Em 1958, em uma crônica esportiva publicada antes do embarque da seleção brasileira para a Copa do Mundo da Suécia, o jornalista Nelson Rodrigues defendia a seguinte (e incômoda) posição:

Por "complexo de vira-latas” entendo eu a inferioridade em que o brasileiro se coloca, voluntariamente, em face do resto do mundo. Isto em todos os setores e, sobretudo, no futebol. Dizer que nós nos julgamos “os maiores” é uma cínica inverdade. 
Essa assertiva se relacionava, segundo consta, com a histórica derrota do escrete canarinho na final da Copa de 1950, ocorrida em pleno Maracanã. Embora Nelson destaque que esse "complexo" se manifesta "sobretudo, no futebol", é justo aí onde menos se fala no assunto. Para as gerações mais novas (de novo o escrevo de modo inclusivo), o Brasil é (ou deveria ser) de fato o país do futebol. Não precisa, portanto, se colocar em posição de inferioridade perante a outros países. Temos cinco títulos mundiais, não sei quantas Copas América, somos berço de craques (e de outros não tão craques assim, mas isso é outra história) e, como diz a música¹, quando o assunto é futebol  "a vida fica lá fora".

Mas, no caso da radiografia levantada por Nelson Rodrigues, a polêmica foi bem além das quatro linhas e se tornou questão de honra para o país vencer o "complexo de vira-latas" e, como diz outra canção², "dar a volta por cima", conforme pode ser lido nesta reportagem da Veja, a qual cito sem levantar juízo de valor a respeito do jornalismo feito no país. Apenas acho o texto ilustrativo do que estou comentando aqui. Com a  mesma disposição de espírito, recomendo aos leitores este outro texto aqui: http://placar.abril.com.br/copa-do-mundo/uruguai/obdulio-varela/materias/n-rodrigues-e-o-complexo-de-vira-latas-benedetti-e-a-maracanizacao.html

Estou dizendo que as discussões em torno ao "complexo de vira-latas" constituem um mito que tangencia o autor em causa porque elas tomaram uma proporção que o próprio escritor talvez não tenha previsto ao redigir sua crônica esportiva há mais de meio século atrás.

Não vou alongar-me muito mais. O fato é que a figura de Nelson Rodrigues sempre se viu cercada por polêmicas, sobretudo por conta dos aspectos pouco elogiáveis de nossas personalidades que ele fazia questão de ressaltar em suas obras, aí incluído o tal "complexo de vira-latas". Desconfio que muitos (eu próprio, inclusive) conhecem apenas o personagem Nelson Rodrigues, mantendo distância ou pouco contato com a produção do autor e sem receber grandes estímulos para isso.
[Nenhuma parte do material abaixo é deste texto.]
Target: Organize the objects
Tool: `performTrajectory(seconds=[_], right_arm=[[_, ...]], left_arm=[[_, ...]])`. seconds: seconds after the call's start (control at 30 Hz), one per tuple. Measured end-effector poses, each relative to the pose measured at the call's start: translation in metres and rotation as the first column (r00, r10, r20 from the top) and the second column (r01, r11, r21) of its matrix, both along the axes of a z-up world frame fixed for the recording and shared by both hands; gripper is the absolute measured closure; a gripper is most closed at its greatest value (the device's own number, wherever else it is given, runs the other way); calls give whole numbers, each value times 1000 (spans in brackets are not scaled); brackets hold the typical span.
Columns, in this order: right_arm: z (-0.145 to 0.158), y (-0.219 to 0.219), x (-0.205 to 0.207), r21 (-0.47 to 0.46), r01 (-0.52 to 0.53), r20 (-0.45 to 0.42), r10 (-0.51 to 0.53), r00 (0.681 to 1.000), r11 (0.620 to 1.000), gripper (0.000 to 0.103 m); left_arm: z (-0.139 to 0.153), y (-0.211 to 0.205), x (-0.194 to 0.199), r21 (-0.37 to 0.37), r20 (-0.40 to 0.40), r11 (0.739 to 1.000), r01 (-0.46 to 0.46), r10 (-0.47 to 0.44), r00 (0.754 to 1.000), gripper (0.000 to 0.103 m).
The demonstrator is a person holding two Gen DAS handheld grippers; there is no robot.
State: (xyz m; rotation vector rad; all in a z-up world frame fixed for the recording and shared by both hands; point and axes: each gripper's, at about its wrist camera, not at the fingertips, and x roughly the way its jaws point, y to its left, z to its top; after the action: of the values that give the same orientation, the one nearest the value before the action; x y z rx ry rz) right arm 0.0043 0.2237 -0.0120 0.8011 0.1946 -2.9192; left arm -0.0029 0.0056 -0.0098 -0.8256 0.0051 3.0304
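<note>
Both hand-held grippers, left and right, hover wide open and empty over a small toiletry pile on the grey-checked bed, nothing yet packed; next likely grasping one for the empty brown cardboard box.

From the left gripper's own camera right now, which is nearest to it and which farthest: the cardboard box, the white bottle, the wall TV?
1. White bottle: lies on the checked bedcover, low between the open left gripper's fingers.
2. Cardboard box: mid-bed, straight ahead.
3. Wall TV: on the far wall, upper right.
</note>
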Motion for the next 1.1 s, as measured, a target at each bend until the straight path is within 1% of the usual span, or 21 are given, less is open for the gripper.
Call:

Aliás, pode ser que o escritor Nelson Rodrigues tenha contribuído, ele próprio, para a construção de uma mitologia ao seu redor.
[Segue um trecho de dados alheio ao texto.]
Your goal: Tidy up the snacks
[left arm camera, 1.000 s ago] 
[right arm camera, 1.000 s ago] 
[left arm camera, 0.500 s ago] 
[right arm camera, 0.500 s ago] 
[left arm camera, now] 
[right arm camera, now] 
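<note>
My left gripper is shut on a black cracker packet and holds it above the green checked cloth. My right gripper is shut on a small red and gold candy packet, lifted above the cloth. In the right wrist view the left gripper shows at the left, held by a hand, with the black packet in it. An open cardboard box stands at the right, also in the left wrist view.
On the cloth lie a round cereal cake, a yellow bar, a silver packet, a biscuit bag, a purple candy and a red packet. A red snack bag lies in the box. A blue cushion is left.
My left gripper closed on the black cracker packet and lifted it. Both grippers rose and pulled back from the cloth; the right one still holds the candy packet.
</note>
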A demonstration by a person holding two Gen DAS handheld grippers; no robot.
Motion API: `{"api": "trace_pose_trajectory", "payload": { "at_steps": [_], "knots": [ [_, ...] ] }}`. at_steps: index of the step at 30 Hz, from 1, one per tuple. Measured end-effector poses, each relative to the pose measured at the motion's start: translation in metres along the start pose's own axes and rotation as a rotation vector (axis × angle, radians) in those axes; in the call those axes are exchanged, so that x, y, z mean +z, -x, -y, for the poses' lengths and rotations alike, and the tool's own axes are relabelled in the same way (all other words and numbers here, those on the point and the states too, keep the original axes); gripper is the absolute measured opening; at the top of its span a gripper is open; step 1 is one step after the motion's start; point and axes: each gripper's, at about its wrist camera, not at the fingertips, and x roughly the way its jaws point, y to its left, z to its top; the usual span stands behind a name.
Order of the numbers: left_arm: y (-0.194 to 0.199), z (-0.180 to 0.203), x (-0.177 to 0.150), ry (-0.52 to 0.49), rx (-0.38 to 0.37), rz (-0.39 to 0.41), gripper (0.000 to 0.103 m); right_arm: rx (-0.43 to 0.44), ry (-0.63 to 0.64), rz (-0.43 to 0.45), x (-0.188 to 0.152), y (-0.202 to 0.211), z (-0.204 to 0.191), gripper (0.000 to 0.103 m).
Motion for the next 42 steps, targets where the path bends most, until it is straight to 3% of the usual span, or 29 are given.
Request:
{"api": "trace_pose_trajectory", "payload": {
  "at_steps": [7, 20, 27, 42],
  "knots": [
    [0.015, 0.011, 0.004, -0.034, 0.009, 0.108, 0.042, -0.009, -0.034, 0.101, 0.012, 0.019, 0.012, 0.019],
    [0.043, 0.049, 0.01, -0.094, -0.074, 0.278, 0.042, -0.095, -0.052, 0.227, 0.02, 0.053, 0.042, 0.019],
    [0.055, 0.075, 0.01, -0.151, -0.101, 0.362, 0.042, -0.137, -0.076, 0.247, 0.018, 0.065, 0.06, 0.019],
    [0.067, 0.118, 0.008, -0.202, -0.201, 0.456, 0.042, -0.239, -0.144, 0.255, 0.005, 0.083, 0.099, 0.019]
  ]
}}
Como afirma Yan Michalski em crítica de 1967, "depois do escândalo literário provocado, na época, por "Álbum de Família", o autor pouco mais tem feito do que procurar manter incólume a imagem que a opinião pública formou a respeito dele, continuando a indignar aqueles que se sentiram indignados com 'Álbum de Família' e continuando a corresponder à admiração daqueles que admiraram 'Álbum de Família'." (grifos meus)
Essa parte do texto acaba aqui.